When the stresses of daily living become burdensome, most of us crave an escape to a place where the pressures, annoyances, distractions, and anxieties of ordinary life are held at bay. More often than not, we crave an escape to wild nature. Unfortunately, for most city dwellers, retreating to nature is not that simple. Then again, we may not have to. I believe God has gifted His people with the ability to experience His calming peace practically anywhere—including the concrete canyons of metropolis or the endless plains of suburbia.

In the nineteenth century, American painter and anthropologists, George Catlin, wrote: “The further we become separated from the pristine wilderness and beauty, the more pleasure does the mind of enlightened man feel in recurring to those scenes when he can have them preserved for his eyes and his mind to dwell upon.”

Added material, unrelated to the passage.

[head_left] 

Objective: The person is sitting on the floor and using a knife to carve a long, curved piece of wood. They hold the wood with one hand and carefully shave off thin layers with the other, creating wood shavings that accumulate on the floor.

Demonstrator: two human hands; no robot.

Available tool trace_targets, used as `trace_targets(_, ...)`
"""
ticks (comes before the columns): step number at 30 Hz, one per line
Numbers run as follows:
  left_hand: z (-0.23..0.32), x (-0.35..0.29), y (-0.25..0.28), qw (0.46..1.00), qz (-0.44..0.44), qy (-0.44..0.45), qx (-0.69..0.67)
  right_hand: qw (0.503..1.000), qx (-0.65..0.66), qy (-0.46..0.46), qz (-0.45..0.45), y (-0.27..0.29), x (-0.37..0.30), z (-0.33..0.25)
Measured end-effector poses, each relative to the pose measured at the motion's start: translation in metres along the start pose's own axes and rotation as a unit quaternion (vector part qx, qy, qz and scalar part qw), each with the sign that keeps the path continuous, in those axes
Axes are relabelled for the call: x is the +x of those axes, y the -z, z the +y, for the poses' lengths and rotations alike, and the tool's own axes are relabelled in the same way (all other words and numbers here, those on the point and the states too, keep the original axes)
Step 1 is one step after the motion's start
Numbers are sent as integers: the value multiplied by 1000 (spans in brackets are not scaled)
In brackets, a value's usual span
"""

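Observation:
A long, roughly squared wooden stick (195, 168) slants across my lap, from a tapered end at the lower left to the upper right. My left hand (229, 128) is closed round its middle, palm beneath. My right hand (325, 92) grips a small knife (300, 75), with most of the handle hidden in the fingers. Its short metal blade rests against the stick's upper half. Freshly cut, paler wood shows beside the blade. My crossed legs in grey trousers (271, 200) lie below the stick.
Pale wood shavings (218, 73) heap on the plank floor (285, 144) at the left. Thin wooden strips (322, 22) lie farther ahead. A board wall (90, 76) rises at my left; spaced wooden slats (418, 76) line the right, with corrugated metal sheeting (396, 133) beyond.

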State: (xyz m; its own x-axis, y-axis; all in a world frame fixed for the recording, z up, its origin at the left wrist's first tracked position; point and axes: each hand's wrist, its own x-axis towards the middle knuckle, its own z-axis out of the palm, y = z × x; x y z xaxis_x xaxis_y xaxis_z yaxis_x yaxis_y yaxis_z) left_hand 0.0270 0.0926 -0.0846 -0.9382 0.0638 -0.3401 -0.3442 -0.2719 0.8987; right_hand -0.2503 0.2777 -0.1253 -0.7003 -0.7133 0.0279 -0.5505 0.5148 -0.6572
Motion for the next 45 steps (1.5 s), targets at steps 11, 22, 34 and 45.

What Catlin is saying—and what I’m suggesting—is this:  Even when we are unable to escape to wild habitats in order to experience the calming peace God makes available in nature, we can still experience it in our minds. We can mentally retreat to our own private “Quiet Place.”

There was such a retreat for me less than an hour’s drive from my home, and for years this lovely spot was one of my favorite places to sit and enjoy the feel and sounds of wild nature. Although it was destroyed in the tragic forest fire of 2003 (see part thirteen), in my mind’s eye—even after all these years—I can still imagine myself once again sitting adjacent to a bubbling creek, sheltered by the sweeping arms of pine and cedar, and hearing the soft fluttering and calls of neighboring birds in the surrounding foliage.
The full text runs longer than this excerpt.